Chega ao fim da subida ofegante... A sua frente, o barulho do movimento da feira. "É... Faz tempo...". Dá uma parada, observa tudo ao redor. As novas barraquinhas de pastel, aquelas que nunca saíram de lá. Os fregueses tradicionais da barraquinha da Japonesa... Aqueles clientes que gostam de novidades.

Ela começa a andar. Os mesmos "carinhas" que frequentavam o bar... Continuam lá... Nem saíram... Saíram quando o bar mudou para a esquina. E ela se lembra, tinha uns nove anos. Passava em frente de mãos dadas com sua mãe toda vez que ia para o metrô. Ela tinha cabelos longos que cobriam seu corpinho infante. Agora, seus cabelos curtos não escondem a nudez de seu pescoço magro. Ao chegar à esquina, seus olhos já foram atrás de procurar o portão de casa... O caminhão ainda estava lá... No terreno do lado, tampando a visão "O caminhão de antes... O caminhão de sempre" Lembra que por muito tempo um caminhão, não o mesmo, outro, daqueles primeiros que saíram, os mais antigos e bonitões, lembra? Ela lembra... Ele era vermelho e ficava na esquina da rua... Escondendo aquele pedacinho da Rua do Major Boaventura "Nunca nem vi esse cara".

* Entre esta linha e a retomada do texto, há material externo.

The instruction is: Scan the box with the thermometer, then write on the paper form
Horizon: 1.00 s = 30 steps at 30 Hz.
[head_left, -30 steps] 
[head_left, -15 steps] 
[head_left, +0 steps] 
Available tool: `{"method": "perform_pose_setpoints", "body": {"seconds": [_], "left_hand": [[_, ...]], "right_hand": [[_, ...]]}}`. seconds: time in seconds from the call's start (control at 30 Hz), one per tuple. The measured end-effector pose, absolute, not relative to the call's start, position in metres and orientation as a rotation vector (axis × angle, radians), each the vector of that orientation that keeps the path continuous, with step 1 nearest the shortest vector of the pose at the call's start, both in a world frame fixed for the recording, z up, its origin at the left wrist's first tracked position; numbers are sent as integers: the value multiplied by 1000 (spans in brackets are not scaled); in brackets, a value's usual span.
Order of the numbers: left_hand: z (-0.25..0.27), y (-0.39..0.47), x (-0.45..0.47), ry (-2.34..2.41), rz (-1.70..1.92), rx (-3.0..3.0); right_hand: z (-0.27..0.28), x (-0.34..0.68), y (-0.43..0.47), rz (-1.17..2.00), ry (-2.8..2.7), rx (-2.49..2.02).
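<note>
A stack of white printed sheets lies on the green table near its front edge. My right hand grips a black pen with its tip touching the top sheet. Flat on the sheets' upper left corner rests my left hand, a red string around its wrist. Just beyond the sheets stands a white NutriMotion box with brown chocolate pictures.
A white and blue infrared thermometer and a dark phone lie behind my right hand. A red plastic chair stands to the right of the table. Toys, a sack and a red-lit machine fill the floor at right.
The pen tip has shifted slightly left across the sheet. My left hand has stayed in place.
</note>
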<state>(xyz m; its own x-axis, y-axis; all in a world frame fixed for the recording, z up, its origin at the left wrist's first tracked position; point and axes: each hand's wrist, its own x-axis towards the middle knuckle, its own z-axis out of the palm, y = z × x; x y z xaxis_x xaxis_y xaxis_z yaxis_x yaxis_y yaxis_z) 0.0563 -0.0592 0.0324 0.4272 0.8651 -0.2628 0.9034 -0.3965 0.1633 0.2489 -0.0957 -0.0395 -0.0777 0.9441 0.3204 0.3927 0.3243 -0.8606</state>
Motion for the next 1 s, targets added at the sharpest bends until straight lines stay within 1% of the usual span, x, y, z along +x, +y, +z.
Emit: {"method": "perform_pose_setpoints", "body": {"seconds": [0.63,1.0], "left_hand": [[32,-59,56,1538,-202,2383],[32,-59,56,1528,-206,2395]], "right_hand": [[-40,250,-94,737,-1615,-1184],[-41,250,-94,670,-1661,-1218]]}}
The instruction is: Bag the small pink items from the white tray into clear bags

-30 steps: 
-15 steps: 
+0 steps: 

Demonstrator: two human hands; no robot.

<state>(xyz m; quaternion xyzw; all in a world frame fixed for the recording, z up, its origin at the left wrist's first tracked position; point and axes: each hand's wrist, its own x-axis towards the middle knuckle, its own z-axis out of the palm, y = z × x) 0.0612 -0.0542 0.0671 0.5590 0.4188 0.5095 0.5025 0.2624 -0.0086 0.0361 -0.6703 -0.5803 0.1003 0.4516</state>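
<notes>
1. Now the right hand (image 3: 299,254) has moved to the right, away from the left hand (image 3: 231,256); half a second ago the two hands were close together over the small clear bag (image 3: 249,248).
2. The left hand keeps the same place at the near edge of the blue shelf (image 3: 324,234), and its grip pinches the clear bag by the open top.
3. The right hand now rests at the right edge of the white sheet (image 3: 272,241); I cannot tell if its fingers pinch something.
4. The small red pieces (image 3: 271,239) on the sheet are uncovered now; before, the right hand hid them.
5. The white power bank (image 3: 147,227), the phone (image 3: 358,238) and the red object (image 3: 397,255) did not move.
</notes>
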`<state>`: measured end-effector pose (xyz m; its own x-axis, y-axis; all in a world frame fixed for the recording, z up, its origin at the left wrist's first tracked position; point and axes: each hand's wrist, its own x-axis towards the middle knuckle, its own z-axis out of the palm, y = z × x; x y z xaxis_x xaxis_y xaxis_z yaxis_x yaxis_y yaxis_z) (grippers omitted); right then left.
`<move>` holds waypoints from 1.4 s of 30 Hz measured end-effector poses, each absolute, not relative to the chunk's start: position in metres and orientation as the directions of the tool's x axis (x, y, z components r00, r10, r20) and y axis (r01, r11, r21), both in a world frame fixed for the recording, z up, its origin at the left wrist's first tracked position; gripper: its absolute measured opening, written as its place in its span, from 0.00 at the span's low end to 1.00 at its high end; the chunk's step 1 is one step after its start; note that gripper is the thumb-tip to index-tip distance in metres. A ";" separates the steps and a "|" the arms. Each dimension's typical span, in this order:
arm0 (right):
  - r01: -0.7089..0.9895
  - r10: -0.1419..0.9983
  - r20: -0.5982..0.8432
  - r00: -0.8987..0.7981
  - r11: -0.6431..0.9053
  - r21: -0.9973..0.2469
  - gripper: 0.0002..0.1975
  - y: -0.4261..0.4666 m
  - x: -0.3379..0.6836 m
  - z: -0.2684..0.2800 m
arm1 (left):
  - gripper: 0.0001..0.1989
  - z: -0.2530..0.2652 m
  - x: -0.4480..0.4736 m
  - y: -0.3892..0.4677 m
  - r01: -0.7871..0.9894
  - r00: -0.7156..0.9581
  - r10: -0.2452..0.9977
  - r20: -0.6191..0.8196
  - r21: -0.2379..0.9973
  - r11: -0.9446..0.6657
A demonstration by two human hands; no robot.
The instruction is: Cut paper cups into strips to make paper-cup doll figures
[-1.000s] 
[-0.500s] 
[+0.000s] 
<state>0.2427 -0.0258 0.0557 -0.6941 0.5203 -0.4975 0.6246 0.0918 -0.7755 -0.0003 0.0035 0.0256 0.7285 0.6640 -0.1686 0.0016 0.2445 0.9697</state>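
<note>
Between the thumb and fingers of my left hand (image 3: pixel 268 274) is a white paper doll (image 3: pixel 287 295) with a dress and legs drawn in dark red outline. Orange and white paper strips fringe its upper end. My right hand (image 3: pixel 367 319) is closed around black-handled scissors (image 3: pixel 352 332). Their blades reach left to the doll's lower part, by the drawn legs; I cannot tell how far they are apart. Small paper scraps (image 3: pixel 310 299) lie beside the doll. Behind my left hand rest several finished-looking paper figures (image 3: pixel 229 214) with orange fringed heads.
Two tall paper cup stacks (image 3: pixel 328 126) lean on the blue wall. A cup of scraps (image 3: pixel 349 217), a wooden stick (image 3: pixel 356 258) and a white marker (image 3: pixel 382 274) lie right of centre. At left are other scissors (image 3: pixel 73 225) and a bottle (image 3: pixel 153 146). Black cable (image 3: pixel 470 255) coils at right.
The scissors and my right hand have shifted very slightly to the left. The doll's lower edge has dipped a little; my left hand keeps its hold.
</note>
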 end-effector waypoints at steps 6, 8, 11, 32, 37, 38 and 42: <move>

Era dali que saiam as histórias mais mirabolantes: casaizinhos se "amassando"... "o Bebe da vizinha nasceu bonito". Ou então assaltos bem no meio do dia... Aquele caminhão vermelho sempre escondeu os piores pecados "Ainda tenho a embalagem daqueles chocolates... E os versos que neles escrevi" Ah... Suas gulas insanas. É... "Minha casa... Deve estar do mesmo jeito". E suas palavras insanas, dentro do quarto, sob as telhas velhas e empoeiradas... E foram tantos choros...

Risos... Festas solitárias... Tantos momentos.

Entra no portão de casa. O CD preferido da mãe invadindo a garagem junto com sua cachorra, que tanto sentia saudade. Lá da porta, a mãe olha curiosa.

- Cheguei.

"Mas, me desculpe... Não é para ficar."